When lightning directly strikes a rail of a railroad track, very large surge currents and surge voltages are produced in the rail. Direct lightning strikes can deliver up to 200 kiloamperes of peak current. An average direct lightning strike produces peak currents of about 20 kiloamperes. Railroad signaling devices and/or other electronic equipment which are connected to the conductive rails are very likely to be seriously damaged by such surges unless adequate surge protection equipment is inserted in the electrical connections between the rails and the railroad signaling devices or the like.
So called "air gap" surge protection devices commonly are used as surge suppressors for this purpose. Conventional air gap suppressors have pointed conductive teeth that are spaced apart by a precisely determined distance. Then, if the voltage difference between the railroad rails exceeds the threshold voltage of the air gap device, the gap between the pointed teeth becomes ionized at about 1200 to 1500 volts and arcs and then produces a very low impedance short circuit between the teeth, and the surge current associated with the surge voltage is discharged through the pointed teeth and across the ionized air gap instead of into the railroad signaling equipment and thereby causing damage. A problem with such prior air gap surge suppressors is that the high surge currents tend to melt the pointed teeth, thereby both increasing the air gap spacing between the points of the teeth and rounding the points of the teeth. These effects substantially increase the threshold of the air gap suppressor, thereby increasing the amount of surge voltage that must appear between the rails, and hence across the air gap device, before the railroad signaling circuitry will be effectively protected by ionization and short circuiting of the air gap device. Such increased, unshunted surge voltage increases the likelihood and severity of damage to the railroad signaling equipment. For example, a typical prior air gap surge suppressor may require replacement after suppressing surge voltages from only about 5 to 10 average lightning strikes
Furthermore, the build-up of 1200-1500 volts between the rails may damage the signaling equipment even before a conventional air gap surge suppressor begins to protect the equipment.

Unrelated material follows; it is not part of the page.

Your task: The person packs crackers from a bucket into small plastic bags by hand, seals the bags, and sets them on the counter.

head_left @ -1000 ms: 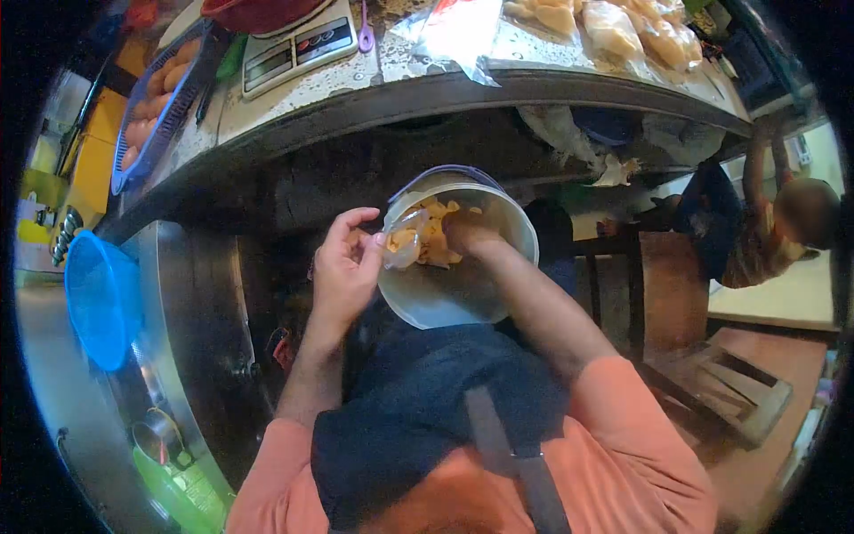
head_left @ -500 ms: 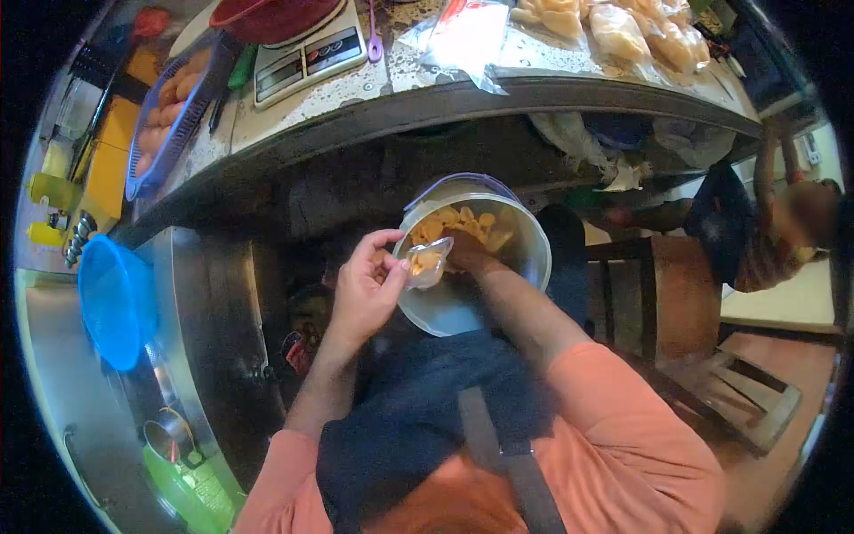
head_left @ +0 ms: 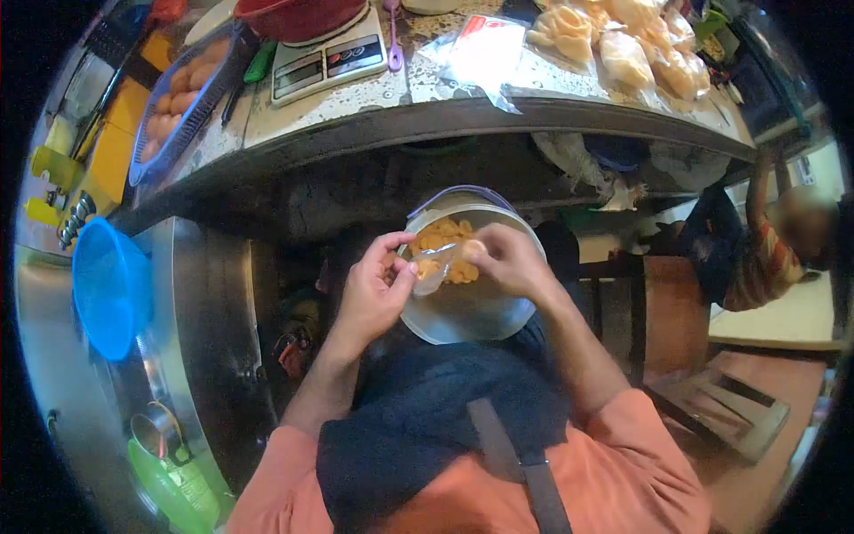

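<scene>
In my left hand (head_left: 381,280) I pinch a small clear plastic bag (head_left: 432,278) with some yellow-orange pieces inside. My right hand (head_left: 507,261) is closed at the bag's mouth, its fingertips beside the plastic; what lies between them is too small to make out. Both hands are over a pale bucket (head_left: 463,319) standing in front of me, its bluish handle (head_left: 463,189) resting at the far rim. Small round yellow-orange pieces (head_left: 449,233) lie in the bucket, partly hidden by my hands and the bag.
A counter holds a kitchen scale (head_left: 327,64) under a red bowl (head_left: 302,20), a basket of eggs (head_left: 182,98), plastic packaging (head_left: 485,53) and filled clear bags (head_left: 627,58). At left are a blue basin (head_left: 111,289) and green tub (head_left: 173,485). Another person (head_left: 756,258) is at right beside a wooden stool (head_left: 721,409).
My right hand has come up out of the bucket to the bag's mouth. The left hand still holds the bag in nearly the same place. My view has shifted slightly.
</scene>
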Tool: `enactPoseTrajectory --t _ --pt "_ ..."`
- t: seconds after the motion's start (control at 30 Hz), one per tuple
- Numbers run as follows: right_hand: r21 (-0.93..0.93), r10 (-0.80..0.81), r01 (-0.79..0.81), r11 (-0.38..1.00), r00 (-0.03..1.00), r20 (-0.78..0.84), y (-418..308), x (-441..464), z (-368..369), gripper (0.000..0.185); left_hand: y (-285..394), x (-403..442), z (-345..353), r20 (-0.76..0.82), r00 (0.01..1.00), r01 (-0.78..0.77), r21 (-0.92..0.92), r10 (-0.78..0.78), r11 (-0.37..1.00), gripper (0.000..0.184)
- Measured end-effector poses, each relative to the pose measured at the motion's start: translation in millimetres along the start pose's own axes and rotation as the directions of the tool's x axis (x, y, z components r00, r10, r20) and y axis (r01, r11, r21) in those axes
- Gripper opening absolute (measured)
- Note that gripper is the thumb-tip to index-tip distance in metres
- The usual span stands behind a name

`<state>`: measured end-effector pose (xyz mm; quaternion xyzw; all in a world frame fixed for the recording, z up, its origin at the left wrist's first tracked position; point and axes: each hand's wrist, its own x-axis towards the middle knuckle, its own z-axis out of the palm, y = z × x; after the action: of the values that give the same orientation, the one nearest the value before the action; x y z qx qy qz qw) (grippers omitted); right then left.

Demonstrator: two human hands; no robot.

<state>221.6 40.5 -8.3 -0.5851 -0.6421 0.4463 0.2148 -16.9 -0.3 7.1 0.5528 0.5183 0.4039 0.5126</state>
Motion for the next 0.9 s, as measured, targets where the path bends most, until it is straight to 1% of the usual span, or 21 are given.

Accordingly, it is an object of the invention to provide a surge suppressor that provides adequate surge suppression between a rail struck by lightning and railroad signaling equipment coupled to the rail, even though the threshold of an air gap device in the surge suppressor has increased due to melting and rounding of its pointed teeth by surges produced by prior lightning strikes.
It is another object of the invention to provide a surge suppressor that needs replacement less often than prior surge suppressors.
It is another object of the invention to provide a surge suppressor that provides a relatively constant voltage clamping level despite increases of threshold of an air gap device therein due to cumulative effects of prior lightning strikes.
Briefly described and in accordance with one embodiment thereof, the invention provides a voltage surge suppressor including a first air gap suppressor connected between a first conductor and a ground conductor, a second air gap suppressor connected between a second conductor and the ground conductor, a first air gap equalizer connected between the first and second conductors, a first inductor coupled between the first conductor and a third conductor, a second inductor coupled between the second conductor and a fourth conductor, a first surge suppressor diode having its anode connected to the third conductor and its cathode connected to the fourth conductor, a second surge suppressor diode having its cathode connected to the third conductor and its anode connected to the fourth conductor, the third and fourth conductors being adapted to supply power to a railroad signaling circuit.
In one embodiment, a third inductor is coupled between the third conductor and the first inductor, a fourth inductor is coupled between the fourth conductor and the second inductor. A second air gap equalizer is connected between the junction joining the first and third inductors and the junction joining the second and fourth inductors.